(Recorded information begins)
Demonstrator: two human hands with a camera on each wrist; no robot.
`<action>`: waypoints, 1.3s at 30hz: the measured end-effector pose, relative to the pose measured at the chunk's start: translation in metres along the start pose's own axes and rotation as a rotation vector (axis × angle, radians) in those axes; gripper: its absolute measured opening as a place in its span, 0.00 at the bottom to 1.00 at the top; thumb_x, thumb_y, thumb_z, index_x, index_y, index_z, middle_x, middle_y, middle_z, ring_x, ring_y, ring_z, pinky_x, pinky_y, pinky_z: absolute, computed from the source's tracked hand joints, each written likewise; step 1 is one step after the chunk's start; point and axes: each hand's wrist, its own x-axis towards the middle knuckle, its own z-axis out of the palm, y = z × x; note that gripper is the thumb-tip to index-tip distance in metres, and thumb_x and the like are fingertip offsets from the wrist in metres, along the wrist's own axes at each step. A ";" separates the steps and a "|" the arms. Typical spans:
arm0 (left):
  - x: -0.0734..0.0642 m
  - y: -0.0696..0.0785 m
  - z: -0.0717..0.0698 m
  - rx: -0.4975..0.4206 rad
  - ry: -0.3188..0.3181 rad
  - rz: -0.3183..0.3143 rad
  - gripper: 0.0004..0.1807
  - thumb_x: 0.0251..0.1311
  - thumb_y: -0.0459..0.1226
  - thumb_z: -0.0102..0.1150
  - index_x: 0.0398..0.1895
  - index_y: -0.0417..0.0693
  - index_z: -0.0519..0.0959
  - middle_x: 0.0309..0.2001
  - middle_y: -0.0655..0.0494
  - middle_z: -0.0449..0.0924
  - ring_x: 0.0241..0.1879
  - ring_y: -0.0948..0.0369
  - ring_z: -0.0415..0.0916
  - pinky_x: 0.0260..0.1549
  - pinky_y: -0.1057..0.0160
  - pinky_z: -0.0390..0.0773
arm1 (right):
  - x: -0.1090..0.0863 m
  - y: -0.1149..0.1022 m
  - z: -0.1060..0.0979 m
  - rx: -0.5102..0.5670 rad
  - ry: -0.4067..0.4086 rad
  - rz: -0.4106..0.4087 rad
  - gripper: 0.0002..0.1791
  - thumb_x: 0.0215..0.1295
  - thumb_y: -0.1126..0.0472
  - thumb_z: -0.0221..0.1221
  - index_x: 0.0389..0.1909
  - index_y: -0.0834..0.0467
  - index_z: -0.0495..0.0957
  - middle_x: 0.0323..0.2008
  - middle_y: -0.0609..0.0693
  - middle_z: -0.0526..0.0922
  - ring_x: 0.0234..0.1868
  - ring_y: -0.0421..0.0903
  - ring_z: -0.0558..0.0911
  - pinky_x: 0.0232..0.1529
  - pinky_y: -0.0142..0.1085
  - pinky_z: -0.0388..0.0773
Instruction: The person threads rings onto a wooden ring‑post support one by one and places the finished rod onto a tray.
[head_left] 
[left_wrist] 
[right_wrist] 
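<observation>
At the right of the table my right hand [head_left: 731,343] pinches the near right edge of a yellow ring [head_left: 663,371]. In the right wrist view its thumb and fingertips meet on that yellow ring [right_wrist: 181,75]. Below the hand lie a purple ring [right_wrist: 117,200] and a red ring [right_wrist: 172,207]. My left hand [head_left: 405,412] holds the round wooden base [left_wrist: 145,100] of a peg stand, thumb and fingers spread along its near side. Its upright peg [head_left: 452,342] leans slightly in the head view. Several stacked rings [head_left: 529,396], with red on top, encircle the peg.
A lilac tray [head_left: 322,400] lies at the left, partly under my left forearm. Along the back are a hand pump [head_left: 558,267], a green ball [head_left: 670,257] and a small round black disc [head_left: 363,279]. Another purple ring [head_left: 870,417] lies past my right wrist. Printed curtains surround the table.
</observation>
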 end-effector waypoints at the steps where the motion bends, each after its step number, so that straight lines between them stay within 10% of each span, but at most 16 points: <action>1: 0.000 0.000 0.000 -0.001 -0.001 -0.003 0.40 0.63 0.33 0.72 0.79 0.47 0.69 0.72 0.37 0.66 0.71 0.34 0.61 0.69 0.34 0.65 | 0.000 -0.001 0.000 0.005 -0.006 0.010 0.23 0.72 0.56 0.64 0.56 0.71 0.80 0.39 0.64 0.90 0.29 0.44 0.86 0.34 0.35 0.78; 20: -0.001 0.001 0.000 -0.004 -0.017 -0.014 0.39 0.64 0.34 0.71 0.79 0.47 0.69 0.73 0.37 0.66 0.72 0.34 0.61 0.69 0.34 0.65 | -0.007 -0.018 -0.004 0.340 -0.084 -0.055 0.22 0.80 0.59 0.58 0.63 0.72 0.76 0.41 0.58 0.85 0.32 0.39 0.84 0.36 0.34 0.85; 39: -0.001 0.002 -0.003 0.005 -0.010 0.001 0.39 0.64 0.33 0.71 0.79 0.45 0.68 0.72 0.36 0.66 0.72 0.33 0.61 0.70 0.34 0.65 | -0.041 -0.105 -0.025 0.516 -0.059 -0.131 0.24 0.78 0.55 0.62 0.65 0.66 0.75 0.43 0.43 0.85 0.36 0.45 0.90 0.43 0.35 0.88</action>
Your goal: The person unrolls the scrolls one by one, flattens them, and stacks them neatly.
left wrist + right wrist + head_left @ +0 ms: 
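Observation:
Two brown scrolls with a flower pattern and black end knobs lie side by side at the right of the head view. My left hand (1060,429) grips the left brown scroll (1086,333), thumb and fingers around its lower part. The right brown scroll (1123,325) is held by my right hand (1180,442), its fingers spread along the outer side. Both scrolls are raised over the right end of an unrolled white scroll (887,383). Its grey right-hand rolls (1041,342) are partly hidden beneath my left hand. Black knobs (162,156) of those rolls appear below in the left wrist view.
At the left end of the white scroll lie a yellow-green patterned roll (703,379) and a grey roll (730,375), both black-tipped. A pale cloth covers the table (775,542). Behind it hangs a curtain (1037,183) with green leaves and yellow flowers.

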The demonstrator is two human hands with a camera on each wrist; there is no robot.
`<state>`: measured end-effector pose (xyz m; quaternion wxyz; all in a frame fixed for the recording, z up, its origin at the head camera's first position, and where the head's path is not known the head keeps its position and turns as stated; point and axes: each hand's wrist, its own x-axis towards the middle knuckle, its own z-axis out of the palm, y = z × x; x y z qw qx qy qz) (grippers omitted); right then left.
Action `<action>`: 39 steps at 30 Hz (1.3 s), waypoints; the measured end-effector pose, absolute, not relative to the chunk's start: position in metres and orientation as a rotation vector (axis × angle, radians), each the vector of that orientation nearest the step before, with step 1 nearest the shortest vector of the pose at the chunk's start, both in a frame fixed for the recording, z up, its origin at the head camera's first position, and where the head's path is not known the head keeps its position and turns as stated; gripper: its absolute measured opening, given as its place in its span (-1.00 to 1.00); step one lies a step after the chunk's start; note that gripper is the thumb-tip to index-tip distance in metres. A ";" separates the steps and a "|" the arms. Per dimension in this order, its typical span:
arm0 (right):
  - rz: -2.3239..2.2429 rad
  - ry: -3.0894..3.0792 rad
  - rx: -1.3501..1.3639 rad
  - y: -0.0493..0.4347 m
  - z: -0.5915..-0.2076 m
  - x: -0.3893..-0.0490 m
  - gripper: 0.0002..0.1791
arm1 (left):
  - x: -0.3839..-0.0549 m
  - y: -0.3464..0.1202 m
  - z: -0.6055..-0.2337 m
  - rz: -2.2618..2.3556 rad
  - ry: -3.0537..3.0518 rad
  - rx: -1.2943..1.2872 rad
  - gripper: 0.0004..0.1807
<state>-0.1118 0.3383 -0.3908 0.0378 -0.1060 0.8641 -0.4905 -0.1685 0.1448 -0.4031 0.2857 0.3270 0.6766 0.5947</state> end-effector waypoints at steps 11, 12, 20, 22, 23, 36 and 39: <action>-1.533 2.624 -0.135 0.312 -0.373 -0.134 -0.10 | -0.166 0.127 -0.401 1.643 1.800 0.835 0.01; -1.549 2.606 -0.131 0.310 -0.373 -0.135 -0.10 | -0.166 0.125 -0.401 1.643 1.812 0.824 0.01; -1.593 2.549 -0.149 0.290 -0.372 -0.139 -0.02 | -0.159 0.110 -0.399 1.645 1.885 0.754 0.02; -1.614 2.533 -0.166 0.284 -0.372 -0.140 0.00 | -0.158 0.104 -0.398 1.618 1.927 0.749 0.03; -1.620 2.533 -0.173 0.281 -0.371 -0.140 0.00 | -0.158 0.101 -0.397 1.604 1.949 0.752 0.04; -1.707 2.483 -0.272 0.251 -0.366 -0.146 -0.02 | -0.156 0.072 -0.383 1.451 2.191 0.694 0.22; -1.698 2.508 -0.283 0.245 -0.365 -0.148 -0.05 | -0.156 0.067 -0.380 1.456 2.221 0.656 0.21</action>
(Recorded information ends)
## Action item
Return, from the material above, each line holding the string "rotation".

## Response below
`<action>`: waypoints, 1.3s at 30hz: the measured end-effector pose, relative to the pose measured at the chunk's start: translation in metres along the start pose's own axes and rotation as a rotation vector (axis × angle, radians) in those axes; gripper: its absolute measured opening as a place in its span, 0.00 at the bottom to 1.00 at the top; thumb_x, thumb_y, thumb_z, index_x, index_y, index_z, middle_x, middle_y, middle_z, ring_x, ring_y, ring_z, pinky_x, pinky_y, pinky_z: absolute, computed from the source's tracked hand joints, each written likewise; step 1 is one step after the chunk's start; point and axes: each hand's wrist, its own x-axis towards the middle knuckle, its own z-axis out of the palm, y = z × x; note that gripper is the thumb-tip to index-tip distance in metres, and thumb_x and the like are fingertip offsets from the wrist in metres, along the wrist's own axes at each step. A ";" separates the steps and a "|" the arms. Typical spans:
Action `<action>`: 39 steps at 30 Hz (1.3 s), waypoints; the measured end-effector pose, absolute, not relative to the chunk's start: position in metres and orientation as a rotation vector (axis × angle, radians), each the vector of that orientation nearest the step before, with step 1 nearest the shortest vector of the pose at the chunk's start, both in a frame fixed for the recording, z up, its origin at the head camera's first position, and where the head's path is not known the head keeps its position and turns as stated; gripper: its absolute measured opening, given as its place in its span (-1.00 to 1.00); step one lies a step after the chunk's start; note that gripper is the thumb-tip to index-tip distance in metres. A ";" separates the steps and a "|" the arms. Per dimension in this order, its typical span:

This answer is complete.